Dear Editor,
I read Ricardo Zurita’s response to my firm’s op-ed piece with interest, respect, and concern. It has never been our intent to disparage the work of Ricardo Zurita Architecture & Planning (RZAPS), whose thorough studies, master planning, and collaborations with city agencies and stakeholders brought enormous improvements to Randall’s Island from 2007 to 2010. These efforts added invaluable recreational facilities to the city; indeed, our aim in proposing a bridge from Manhattan is to ensure that more citizens can enjoy them.
There is one important misreading that may have led to further disagreements: the “need that has gone puzzlingly unaddressed” mentioned in our piece is not the important values Mr. Zurita cites, but New York’s lack of a high-profile dedicated soccer stadium. Though the work of RZAPS, the Parks Department and Economic Development Corporation, and the Randall’s Island Park Alliance advances the aims he rightly mentions as priorities, that infrastructural niche remains unfilled in our city, as the later paragraphs of the article discuss. Fútbol is a force for cohesion and harmony in immigrant communities, yet I have observed that, despite its popularity, it is sometimes treated as a poor relation among the sports options available citywide. The municipally owned site above the Little Hell Gate Salt Marsh, which grade-level and overhead photos show to be extensively paved south and west of the Icahn track (though we acknowledge that the expression “dominated by vehicle parking” may be a matter of opinion), is one we believe deserves exploration to help address that need.

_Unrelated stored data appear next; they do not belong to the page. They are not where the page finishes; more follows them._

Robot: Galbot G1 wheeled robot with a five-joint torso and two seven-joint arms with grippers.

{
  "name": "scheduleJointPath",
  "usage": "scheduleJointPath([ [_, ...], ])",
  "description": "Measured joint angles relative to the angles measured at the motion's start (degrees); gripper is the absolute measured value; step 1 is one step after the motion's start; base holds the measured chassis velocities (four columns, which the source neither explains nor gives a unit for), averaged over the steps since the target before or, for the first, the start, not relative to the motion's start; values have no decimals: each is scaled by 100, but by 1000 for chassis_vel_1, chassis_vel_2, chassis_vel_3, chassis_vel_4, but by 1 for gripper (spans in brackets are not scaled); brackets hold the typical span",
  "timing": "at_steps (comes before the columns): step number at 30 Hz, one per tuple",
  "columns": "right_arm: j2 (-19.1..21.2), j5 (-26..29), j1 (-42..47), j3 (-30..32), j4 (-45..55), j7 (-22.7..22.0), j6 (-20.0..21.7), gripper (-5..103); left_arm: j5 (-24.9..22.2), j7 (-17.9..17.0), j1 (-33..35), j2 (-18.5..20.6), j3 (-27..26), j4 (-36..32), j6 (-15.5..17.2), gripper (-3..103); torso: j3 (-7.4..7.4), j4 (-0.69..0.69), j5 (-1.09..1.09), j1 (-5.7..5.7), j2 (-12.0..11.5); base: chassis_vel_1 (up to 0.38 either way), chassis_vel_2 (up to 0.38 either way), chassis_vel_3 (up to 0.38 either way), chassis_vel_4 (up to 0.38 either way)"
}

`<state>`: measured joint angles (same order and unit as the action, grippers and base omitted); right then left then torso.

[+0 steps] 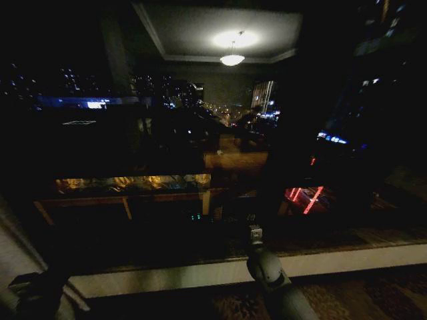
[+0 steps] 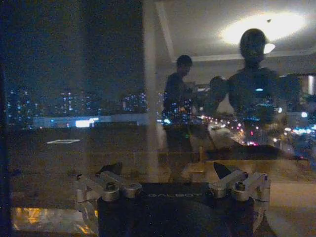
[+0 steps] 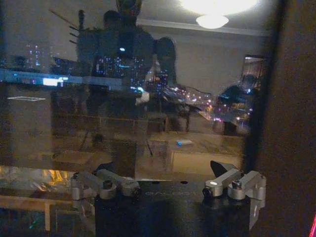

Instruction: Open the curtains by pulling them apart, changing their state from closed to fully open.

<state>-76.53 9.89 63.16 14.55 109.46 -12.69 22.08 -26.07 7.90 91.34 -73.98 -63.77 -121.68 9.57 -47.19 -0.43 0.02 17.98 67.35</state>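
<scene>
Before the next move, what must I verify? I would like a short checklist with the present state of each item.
1. Left gripper open and empty: ok.
2. Right gripper open and empty: ok.
3. Window glass uncovered in front of the robot: ok.
4. Curtains pulled fully to both sides: cannot tell, the edges are too dark.
5. No fabric caught on either gripper: ok.
</scene>
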Motion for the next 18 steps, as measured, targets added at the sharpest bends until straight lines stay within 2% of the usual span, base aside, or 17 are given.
scheduleJointPath([
  [7,-34,-11,4,77,24,2,43,100,-14,11,-80,21,152,-11,72,100,0,-2,1,0,0,-193,-385,212,364],
  [12,-38,-14,36,191,35,6,59,100,71,-186,-222,-80,501,-204,260,100,0,-2,3,0,0,-240,-439,240,443],
  [18,-27,-15,112,310,106,11,67,100,179,-210,-252,-145,669,-282,290,100,0,-1,0,0,0,-262,-458,276,466],
])
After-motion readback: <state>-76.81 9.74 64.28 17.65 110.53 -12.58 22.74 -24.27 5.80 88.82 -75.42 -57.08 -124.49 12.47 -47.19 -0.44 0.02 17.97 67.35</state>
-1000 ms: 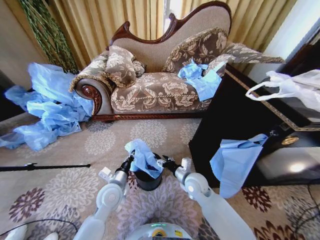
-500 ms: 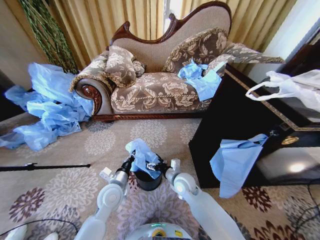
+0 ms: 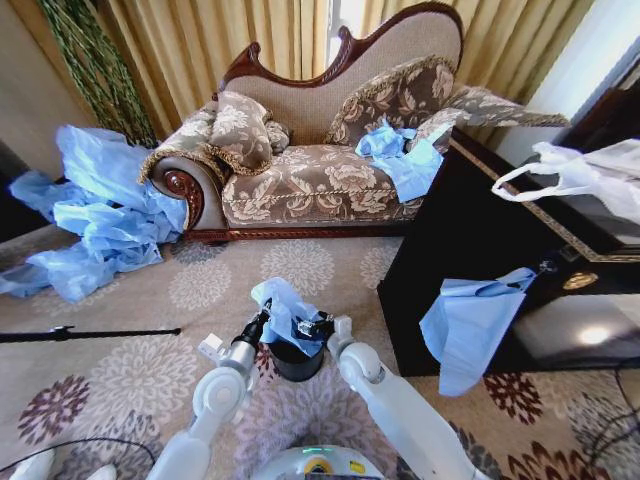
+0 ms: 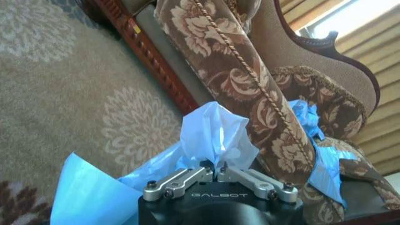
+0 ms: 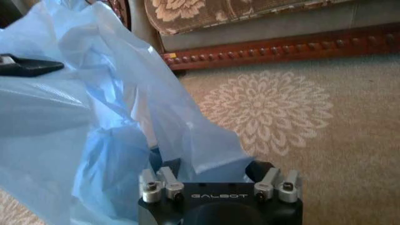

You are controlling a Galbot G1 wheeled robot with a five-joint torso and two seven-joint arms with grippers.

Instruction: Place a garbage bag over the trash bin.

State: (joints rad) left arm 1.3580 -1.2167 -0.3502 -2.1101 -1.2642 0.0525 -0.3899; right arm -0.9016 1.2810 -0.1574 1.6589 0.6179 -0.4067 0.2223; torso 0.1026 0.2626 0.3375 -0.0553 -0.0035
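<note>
The garbage bag (image 3: 284, 310) is bunched atop the trash bin (image 3: 296, 362). The left gripper (image 4: 216, 172) is clenched on it; the right gripper (image 5: 212, 172) is spread, plastic between its fingers.

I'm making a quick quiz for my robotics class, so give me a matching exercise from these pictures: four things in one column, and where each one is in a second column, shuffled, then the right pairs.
Things:
1. garbage bag
2. trash bin
3. white plastic bag with loop handles
4. heap of blue plastic sheeting

Places:
A. on the floor beside the sofa's armrest
B. on the flowered carpet in front of the robot
C. bunched over the bin's rim, with the left pincer and right pincer at it
D. on top of the dark cabinet

Pairs: 1-C, 2-B, 3-D, 4-A
</note>
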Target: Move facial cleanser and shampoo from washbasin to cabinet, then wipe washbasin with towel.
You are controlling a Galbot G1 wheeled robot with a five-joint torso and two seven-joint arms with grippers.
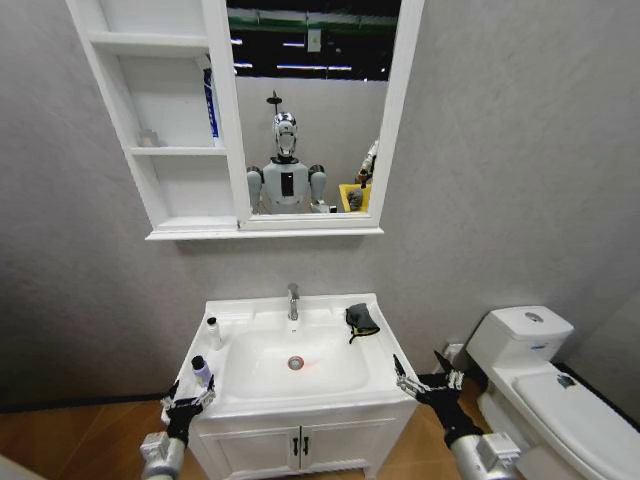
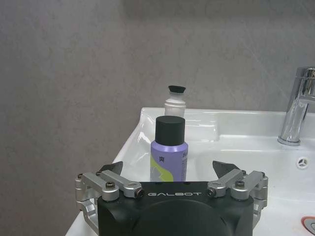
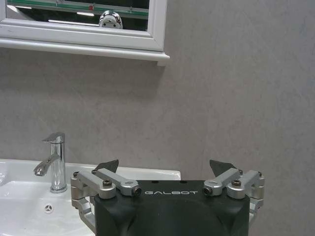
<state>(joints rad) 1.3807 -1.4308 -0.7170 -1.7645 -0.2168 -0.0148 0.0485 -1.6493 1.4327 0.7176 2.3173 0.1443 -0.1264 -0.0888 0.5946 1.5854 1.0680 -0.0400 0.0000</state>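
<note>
Left end effector (image 1: pixel 190 402): positioned at the front-left corner of the washbasin (image 1: pixel 300 400), fingers spread wide, holding nothing.
Purple bottle (image 2: pixel 169 150): black cap, lilac body, upright on the basin's left rim directly ahead of the left end effector, centred between its spread fingers but not touched by them.
White bottle (image 2: pixel 174 101): small, dark cap, upright on the same rim, beyond the purple bottle as seen from the left end effector and in line with it.
Right end effector (image 1: pixel 428 378): positioned just off the front-right corner of the washbasin, fingers spread, holding nothing.
Towel (image 1: pixel 361 320): dark cloth with a yellow edge, crumpled on the rear-right rim of the washbasin, ahead of the right end effector and well apart from it.
Tap (image 3: pixel 53 167): chrome, upright at the rear centre of the washbasin, ahead of both end effectors, off to the inner side of each.
Drain (image 1: pixel 295 362): red-ringed, at the bottom of the oval bowl, between the two end effectors.
Cabinet (image 1: pixel 160 150): white shelf unit joined to a framed mirror (image 1: pixel 310 100), wall-mounted above the washbasin, high above both end effectors. A blue upright item and a small clear item stand on its middle shelf.
Toilet (image 1: pixel 545 385): white, lid closed, on the outer side of the right end effector.
</note>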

Access to the island from East Harlem remains a challenge. We are by no means the only commentators who find the Ward’s Island-103rd Street walkway insufficient to accommodate the students who currently must rely on indirect public transportation to reach the island, let alone the crowds who might use a new stadium. Proportionate use of Randall’s Island by private and public schools has been reported and discussed in the New York Times, Daily News, Gothamist, Gotham Gazette, Urban Omnibus, and elsewhere; the imbalance, we and others contend, largely boils down to bus access. The roughly half-and-half split Mr. Zurita cites between use of the fields by public and private school students, considering the scale of each (nonpublic schools, including both religious and independent, account for fewer than 20% of the city’s K–12 total), clearly strikes many stakeholders as inadequate for the public-school students who lack the more affluent schools’ chartered buses—and the 56%/13% split skewed toward private schools’ use of the island found by a 2010 Parks Department study, cited by the Times and others, leads a fortiori to the same position.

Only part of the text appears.